All staff members involved in the incident were initially removed from patient care, Dangel said. After the investigation, two staffers were fired and others suspended, admonished or reprimanded.

BACKSTORY: VA staff left veteran's body in shower nine hours, tried to hide mistakes

"I can assure you our leaders did not merely issue a few wrist slaps, and that (there were) swift, strong and deliberate steps to strengthen and improve the unit going forward," Dangel said.

The Department of Veterans Affairs has come under fire among Republicans in Congress over what they see as its failure to fire employees over poor performance.

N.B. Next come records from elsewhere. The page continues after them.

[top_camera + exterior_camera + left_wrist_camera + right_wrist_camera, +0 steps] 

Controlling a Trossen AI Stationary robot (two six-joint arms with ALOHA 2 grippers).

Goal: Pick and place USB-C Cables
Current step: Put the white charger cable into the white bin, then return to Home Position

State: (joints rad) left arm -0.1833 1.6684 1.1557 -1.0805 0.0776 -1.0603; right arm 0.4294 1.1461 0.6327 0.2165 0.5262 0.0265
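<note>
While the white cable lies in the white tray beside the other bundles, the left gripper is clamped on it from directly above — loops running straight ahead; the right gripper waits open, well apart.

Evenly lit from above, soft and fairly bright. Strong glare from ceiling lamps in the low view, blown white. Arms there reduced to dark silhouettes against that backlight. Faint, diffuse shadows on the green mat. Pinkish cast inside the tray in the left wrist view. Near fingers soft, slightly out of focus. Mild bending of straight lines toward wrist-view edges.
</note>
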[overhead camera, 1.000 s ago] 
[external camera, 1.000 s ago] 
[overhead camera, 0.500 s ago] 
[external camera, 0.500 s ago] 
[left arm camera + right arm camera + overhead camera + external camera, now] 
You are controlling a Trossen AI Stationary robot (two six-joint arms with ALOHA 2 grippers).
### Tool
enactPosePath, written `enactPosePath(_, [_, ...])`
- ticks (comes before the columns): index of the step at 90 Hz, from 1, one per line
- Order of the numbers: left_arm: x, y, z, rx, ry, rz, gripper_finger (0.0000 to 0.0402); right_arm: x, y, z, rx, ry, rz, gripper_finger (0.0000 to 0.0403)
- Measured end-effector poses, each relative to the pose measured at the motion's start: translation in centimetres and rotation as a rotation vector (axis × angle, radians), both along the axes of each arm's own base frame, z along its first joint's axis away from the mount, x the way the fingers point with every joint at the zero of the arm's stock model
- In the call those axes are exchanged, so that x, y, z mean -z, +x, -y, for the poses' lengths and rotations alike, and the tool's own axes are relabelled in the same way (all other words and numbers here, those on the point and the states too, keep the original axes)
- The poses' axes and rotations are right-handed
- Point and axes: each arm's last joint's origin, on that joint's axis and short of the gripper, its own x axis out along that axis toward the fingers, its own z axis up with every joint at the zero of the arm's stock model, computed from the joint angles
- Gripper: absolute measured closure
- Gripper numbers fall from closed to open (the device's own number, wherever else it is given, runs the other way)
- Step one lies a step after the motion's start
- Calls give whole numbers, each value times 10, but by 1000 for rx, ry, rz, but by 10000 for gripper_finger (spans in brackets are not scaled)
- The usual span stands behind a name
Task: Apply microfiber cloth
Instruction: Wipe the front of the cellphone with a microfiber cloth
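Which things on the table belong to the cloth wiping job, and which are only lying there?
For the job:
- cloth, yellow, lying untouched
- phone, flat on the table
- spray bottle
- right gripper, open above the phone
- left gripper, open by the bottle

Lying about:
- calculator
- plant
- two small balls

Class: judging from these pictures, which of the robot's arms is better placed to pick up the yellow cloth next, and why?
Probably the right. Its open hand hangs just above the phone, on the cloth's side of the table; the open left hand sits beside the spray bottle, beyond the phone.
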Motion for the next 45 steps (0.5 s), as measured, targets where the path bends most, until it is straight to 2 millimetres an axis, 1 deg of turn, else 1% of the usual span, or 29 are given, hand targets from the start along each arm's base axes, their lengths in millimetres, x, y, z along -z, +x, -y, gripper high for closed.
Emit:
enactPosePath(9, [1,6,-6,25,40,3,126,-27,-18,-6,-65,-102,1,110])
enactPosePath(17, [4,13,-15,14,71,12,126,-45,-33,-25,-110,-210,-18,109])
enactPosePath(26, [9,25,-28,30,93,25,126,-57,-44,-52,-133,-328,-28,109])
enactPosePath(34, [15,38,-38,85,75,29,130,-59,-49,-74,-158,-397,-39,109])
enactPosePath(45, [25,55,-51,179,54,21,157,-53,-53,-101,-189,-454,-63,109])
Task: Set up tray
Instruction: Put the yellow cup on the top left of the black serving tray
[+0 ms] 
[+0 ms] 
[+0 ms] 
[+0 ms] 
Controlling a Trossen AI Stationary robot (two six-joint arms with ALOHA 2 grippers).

Republicans introduced legislation to make it easier to terminate VA employees, which passed in the House earlier this year but died in the Senate.

The legislation is important because too often, VA employees found to be violating the rules keep their jobs, said U.S. Rep. Gus Bilirakis, the Palm Harbor Republican and vice chairman of the House Veterans Affairs Committee.

"I am deeply disturbed by the incident that occurred at the Bay Pines VA hospital, and even more distressed to learn that staff attempted to cover it up," Bilirakis said in a news release. "The report details a total failure on the part of the Department of Veterans' Affairs and an urgent need for greater accountability."

The internal investigation report found that some hospice staff violated hospital and VA rules by failing to properly care for the remains of the veteran and then taking steps to cover up their actions.

According to the report, the body was left unattended because hospice staff members didn't make a request through proper channels to have the body removed. Instead, they contacted an individual described as a transporter, who told them to call dispatch. They never did.

At first, the body was moved to a hallway in the hospice, then to a shower room, where it stayed, unattended, for more than nine hours.

Once the problem was discovered, efforts to understand how it happened were stalled by failures in oversight and by reports that "falsely documented" the incident, the report says. Staff misrepresented why the problem occurred, attributing it to a communications breakdown that never happened, according to the report.